Unable to read in .xls from R

4.6k Views Asked by At
  • File: it is a file with about 100 rows and 7 columns. XLS extension (MS Excel 97-2003).
  • Issue: unable to read in the file with R through read.xlsx or read.xlsx2.
  • Code used to try to read the file:

    library(xlsxjars)
    library(rJava)
    library(xlsx) 
    excel <- read.xlsx("File.xls",sheetIndex=1,startRow=1,stringsAsFactor=F)
    
  • Error prompted:

Error in .jcall ("RJavaTools","Ljava/lang/object;","invokeMethod",cl, : java.lang.IllegalArgumentException: Your InputStream was neither an OLE2 stream, nor an OOXML stream.

PD: for the record, I did try to read it with read.csv and it does read it but since it's an Excel file and it's not separated by commas or dots, R reads it as if everything is in 1 column. Maybe anyone can suggest a way to read it through read.csv?

2

There are 2 best solutions below

1
On BEST ANSWER

There are two things you have stated that make me think that you are not dealing with the type of file you think you are dealing with:

  1. Your InputStream was neither an OLE2 stream, nor an OOXML stream"
    
  2. "I did try to read it with read.csv() and it does read it ..."

If it really was a file in the MS Excel 97-2003 native format(s), read.csv would not have worked at all on it. The error from read.xlsx supports this. This appears to be a text file, and your comment that using sep="\t" in read.table allows it to be read correctly confirms it. What you have is a tab separated text file that happens to have the suffix .xls.

It should be noted that the suffix of a file is not a guarantee that the file is of the purported format. A much better indicators is running the file shell command on it (if that command is available on your operating system). File extensions are sometimes used by GUIs to determine which application to use to open the file with. As Excel is capable of reading a tab delimited file (and because Excel prorbably is not set to be the default application for a .tsv file, which would be the more traditional file extension), by using a .xls extension, the file will (generally) be opened by Excel.
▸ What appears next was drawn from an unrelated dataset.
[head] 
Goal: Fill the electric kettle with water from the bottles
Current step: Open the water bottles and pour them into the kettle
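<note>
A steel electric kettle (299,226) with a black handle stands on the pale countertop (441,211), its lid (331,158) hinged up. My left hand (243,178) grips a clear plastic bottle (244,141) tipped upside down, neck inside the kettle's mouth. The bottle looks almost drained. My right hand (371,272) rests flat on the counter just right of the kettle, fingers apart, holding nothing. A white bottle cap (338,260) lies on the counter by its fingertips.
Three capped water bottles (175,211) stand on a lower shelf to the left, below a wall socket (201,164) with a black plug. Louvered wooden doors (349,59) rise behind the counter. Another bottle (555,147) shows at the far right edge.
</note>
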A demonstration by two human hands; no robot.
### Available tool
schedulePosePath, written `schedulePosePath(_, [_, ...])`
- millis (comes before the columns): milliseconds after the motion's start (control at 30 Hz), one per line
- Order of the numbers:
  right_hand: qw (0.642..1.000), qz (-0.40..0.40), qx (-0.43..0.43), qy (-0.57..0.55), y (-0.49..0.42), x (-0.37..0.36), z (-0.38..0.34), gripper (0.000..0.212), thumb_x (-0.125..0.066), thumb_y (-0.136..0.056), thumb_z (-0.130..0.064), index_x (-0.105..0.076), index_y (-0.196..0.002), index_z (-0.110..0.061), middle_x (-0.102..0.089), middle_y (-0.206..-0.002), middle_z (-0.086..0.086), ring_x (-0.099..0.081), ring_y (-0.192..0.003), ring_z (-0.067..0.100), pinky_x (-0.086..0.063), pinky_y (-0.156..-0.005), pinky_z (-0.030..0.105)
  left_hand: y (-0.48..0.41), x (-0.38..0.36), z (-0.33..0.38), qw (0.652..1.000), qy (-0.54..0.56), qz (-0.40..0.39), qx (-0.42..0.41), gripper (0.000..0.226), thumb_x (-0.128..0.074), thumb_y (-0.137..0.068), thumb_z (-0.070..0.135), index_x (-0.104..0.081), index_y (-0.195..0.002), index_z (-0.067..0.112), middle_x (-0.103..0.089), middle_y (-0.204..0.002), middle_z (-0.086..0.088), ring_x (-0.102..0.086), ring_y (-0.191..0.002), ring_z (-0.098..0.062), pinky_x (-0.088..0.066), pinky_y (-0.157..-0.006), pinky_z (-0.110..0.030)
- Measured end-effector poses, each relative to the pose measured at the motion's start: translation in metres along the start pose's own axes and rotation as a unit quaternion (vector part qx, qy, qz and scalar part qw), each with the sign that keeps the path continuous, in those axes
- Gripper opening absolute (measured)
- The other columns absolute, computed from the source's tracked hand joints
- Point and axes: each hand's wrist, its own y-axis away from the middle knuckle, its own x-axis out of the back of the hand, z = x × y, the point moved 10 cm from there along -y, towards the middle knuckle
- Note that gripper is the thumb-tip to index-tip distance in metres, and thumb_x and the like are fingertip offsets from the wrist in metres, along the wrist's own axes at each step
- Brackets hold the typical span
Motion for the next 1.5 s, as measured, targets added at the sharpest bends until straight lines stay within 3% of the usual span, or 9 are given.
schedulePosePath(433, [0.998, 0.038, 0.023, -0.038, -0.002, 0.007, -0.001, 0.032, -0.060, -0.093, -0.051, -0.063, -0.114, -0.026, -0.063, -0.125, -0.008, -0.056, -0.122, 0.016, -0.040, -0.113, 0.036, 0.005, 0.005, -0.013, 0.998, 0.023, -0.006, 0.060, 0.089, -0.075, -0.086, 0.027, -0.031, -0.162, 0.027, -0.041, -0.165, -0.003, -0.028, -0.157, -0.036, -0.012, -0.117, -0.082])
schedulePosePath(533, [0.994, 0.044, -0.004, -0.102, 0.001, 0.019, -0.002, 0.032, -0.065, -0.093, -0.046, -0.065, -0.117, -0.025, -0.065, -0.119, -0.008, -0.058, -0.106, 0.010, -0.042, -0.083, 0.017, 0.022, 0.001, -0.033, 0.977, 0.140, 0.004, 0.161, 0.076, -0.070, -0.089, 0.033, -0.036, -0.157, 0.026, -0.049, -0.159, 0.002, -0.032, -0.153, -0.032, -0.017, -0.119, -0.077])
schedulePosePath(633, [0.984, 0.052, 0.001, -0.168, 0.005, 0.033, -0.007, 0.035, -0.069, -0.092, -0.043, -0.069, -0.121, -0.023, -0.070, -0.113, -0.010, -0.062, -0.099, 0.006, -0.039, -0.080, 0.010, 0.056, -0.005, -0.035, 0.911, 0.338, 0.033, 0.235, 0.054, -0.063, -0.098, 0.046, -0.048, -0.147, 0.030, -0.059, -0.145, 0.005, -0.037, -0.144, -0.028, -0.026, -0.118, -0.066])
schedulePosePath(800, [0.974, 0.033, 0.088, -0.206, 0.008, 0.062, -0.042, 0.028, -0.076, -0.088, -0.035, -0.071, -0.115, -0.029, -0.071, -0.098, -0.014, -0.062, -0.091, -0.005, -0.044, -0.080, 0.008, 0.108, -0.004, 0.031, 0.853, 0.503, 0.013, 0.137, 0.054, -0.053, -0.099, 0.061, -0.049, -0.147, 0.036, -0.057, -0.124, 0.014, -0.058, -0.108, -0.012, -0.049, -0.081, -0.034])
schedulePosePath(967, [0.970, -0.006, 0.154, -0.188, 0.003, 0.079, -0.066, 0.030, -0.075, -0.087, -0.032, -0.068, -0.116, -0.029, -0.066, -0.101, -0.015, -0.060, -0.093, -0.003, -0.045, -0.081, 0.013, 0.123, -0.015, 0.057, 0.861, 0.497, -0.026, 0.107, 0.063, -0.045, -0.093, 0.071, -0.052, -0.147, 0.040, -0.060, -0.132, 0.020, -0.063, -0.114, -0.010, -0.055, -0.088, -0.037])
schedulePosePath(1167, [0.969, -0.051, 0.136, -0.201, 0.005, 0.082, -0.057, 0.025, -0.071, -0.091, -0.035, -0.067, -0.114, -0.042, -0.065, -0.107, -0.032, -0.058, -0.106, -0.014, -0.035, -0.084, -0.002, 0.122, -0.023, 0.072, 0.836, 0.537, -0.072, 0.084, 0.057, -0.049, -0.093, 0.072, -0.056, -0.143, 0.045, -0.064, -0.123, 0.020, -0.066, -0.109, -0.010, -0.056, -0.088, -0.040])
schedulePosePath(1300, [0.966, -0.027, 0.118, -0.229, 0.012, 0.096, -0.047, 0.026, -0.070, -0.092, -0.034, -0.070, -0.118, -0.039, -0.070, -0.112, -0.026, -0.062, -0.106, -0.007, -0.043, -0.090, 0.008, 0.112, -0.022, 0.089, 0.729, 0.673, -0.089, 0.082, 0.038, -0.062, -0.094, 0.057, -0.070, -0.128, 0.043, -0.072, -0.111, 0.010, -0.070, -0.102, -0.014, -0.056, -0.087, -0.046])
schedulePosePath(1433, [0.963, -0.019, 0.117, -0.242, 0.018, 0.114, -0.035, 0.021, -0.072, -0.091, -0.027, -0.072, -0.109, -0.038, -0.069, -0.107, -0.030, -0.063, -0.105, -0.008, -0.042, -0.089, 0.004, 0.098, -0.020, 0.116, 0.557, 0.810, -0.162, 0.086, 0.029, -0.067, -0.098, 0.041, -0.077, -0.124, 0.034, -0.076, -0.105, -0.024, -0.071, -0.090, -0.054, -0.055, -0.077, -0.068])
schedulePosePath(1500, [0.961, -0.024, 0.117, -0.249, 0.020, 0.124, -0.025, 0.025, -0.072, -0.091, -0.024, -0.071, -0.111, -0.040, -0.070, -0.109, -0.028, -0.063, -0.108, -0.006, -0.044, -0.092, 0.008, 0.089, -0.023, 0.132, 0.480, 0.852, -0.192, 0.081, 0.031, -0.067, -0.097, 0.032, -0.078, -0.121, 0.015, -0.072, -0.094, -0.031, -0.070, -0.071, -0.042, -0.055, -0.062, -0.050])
In summary, just because the filename ends in .xls does not mean it really is an Excel native format file.

0
On

You can use this function, to read XML spreadsheets saved in 2003 .XLS format

    readExcelXML <- 
    function(filename) {
    library(xml2)
    library(magrittr)
    doc <- read_xml(filename)
    ns <- xml_ns(doc)
    rows <- xml_find_all(doc, paste0(".//ss:Worksheet/ss:Table/ss:Row"), ns = ns)
    values <- lapply(rows, . %>% xml_find_all(".//ss:Cell/ss:Data", ns = ns) %>%                 
    xml_text %>% unlist)

    columnNames <- values[[1]]

    dat <- do.call(rbind.data.frame, c(values[-1], stringsAsFactors = FALSE))
    names(dat) <- columnNames

    dat
    }